▶ _Exercise details_
With the pictures omitted, transcribe each line below exactly as it is.

[Records from a data collection]
#####
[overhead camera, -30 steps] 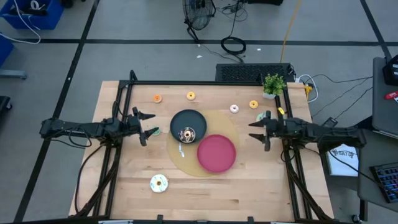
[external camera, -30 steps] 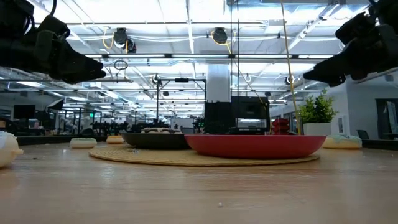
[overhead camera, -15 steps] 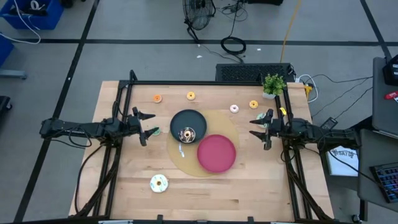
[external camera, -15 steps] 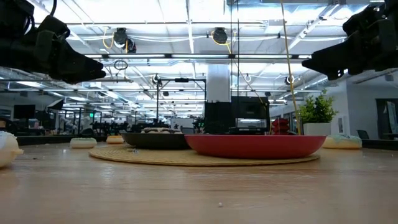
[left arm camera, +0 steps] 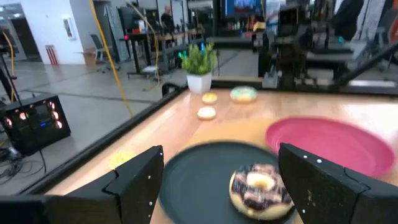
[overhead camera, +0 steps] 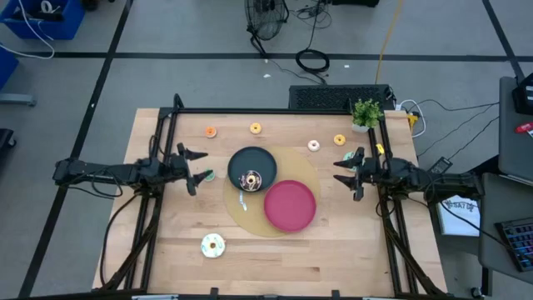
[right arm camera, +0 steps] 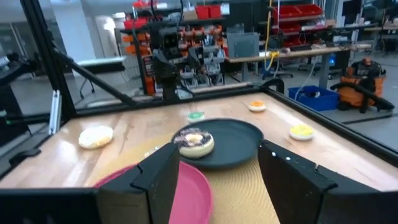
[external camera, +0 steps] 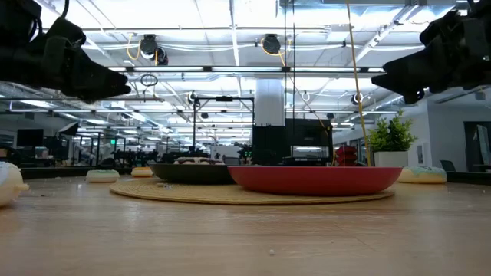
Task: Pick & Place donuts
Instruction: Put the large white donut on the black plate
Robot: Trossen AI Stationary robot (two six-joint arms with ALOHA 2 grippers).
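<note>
A brown-iced donut (overhead camera: 251,178) (left arm camera: 260,190) (right arm camera: 194,142) lies on the black plate (overhead camera: 252,158), beside the red plate (overhead camera: 290,204). The other donuts lie loose on the table: orange (overhead camera: 211,132), yellow (overhead camera: 255,128), pink (overhead camera: 314,146), another orange (overhead camera: 339,140), teal (overhead camera: 208,176) and white-sprinkled (overhead camera: 213,245). My left gripper (overhead camera: 196,167) (left arm camera: 221,155) hovers open at the left of the black plate, close above the teal donut. My right gripper (overhead camera: 346,172) (right arm camera: 219,155) hovers open at the right of the plates, and both point toward the plates.
Both plates sit on a round woven mat (overhead camera: 308,171). A small potted plant (overhead camera: 366,112) stands at the far right corner. Black frame rails (overhead camera: 166,142) run along the table's left, far and right sides. Bare wood (overhead camera: 316,258) lies along the near edge.
In the low view my right gripper has tipped from pointing slightly down to about level, and its fingertips have risen a little. It stays open. The donuts and plates have not moved.
</note>
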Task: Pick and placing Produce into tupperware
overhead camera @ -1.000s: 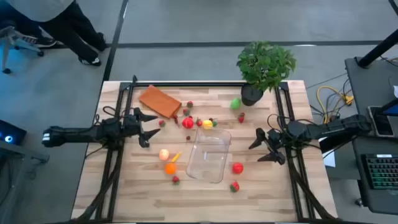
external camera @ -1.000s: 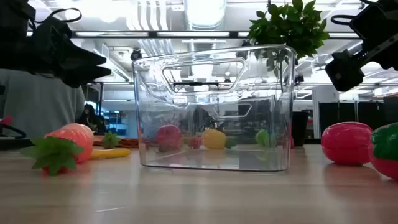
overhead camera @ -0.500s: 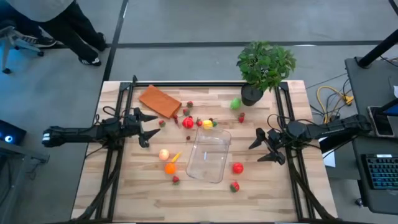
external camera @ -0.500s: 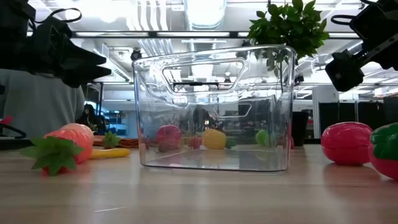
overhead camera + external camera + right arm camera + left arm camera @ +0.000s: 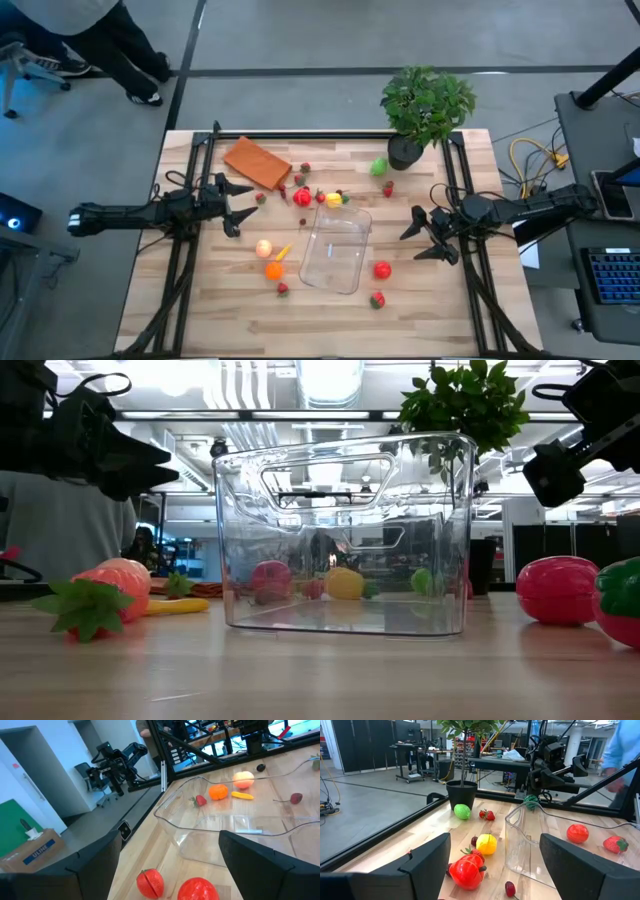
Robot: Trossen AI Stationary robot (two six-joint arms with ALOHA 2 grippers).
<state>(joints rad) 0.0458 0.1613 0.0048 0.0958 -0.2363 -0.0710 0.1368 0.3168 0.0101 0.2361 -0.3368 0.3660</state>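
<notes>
The clear tupperware [image 5: 337,251] stands upright on its base in the middle of the wooden table, with nothing in it [image 5: 345,535]. Small toy produce lies scattered around it: a red one [image 5: 302,197] and a yellow one [image 5: 334,200] beyond it, an orange one [image 5: 273,270] and a pale one [image 5: 264,248] to its left, red ones [image 5: 382,269] [image 5: 377,299] to its right, a green one [image 5: 378,167] by the plant. My left gripper [image 5: 240,207] hovers open at the table's left, my right gripper [image 5: 422,240] open at its right; both are empty.
A potted leafy plant [image 5: 425,108] stands at the far right corner. A flat orange-brown pad [image 5: 258,163] lies at the far left. A black frame [image 5: 330,135] runs along the table's edges. A person's legs [image 5: 120,55] show beyond the far left corner.
</notes>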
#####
▶ _Completed task_
[overhead camera, -30 steps] 
[external camera, -30 steps] 
[overhead camera, -15 steps] 
[external camera, -15 steps] 
[left arm camera, +0 steps] 
[overhead camera, +0 steps] 
[right arm camera, +0 steps] 
[external camera, +0 steps] 
Task: Pick & Place donuts
Instruction: Put the large white donut on the black plate
Robot: Trossen AI Stationary robot (two six-joint arms with ALOHA 2 grippers).
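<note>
A brown-iced donut (overhead camera: 251,178) (left arm camera: 260,190) (right arm camera: 194,142) lies on the black plate (overhead camera: 252,158), beside the red plate (overhead camera: 290,204). The other donuts lie loose on the table: orange (overhead camera: 211,132), yellow (overhead camera: 255,128), pink (overhead camera: 314,146), another orange (overhead camera: 339,140), teal (overhead camera: 208,176) and white-sprinkled (overhead camera: 213,245). My left gripper (overhead camera: 196,167) (left arm camera: 221,155) hovers open at the left of the black plate, close above the teal donut. My right gripper (overhead camera: 346,172) (right arm camera: 219,155) hovers open at the right of the plates, and both point toward the plates.
Both plates sit on a round woven mat (overhead camera: 308,171). A small potted plant (overhead camera: 366,112) stands at the far right corner. Black frame rails (overhead camera: 166,142) run along the table's left, far and right sides. Bare wood (overhead camera: 316,258) lies along the near edge.
In the low view my right gripper has tipped from pointing slightly down to about level, and its fingertips have risen a little. It stays open. The donuts and plates have not moved.
</note>
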Task: Pick and placing Produce into tupperware
overhead camera @ -1.000s: 
external camera @ -1.000s: 
overhead camera @ -0.500s: 
external camera @ -0.500s: 
overhead camera + external camera + right arm camera + left arm camera @ +0.000s: 
Robot: Trossen AI Stationary robot (two six-joint arms with ALOHA 2 grippers).
<state>(joints rad) 0.0458 0.1613 0.0048 0.0958 -0.2363 -0.0710 0.1368 0.3168 0.0101 0.2361 -0.3368 0.3660</state>
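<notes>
The clear tupperware [image 5: 337,251] stands upright on its base in the middle of the wooden table, with nothing in it [image 5: 345,535]. Small toy produce lies scattered around it: a red one [image 5: 302,197] and a yellow one [image 5: 334,200] beyond it, an orange one [image 5: 273,270] and a pale one [image 5: 264,248] to its left, red ones [image 5: 382,269] [image 5: 377,299] to its right, a green one [image 5: 378,167] by the plant. My left gripper [image 5: 240,207] hovers open at the table's left, my right gripper [image 5: 422,240] open at its right; both are empty.
A potted leafy plant [image 5: 425,108] stands at the far right corner. A flat orange-brown pad [image 5: 258,163] lies at the far left. A black frame [image 5: 330,135] runs along the table's edges. A person's legs [image 5: 120,55] show beyond the far left corner.
</notes>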

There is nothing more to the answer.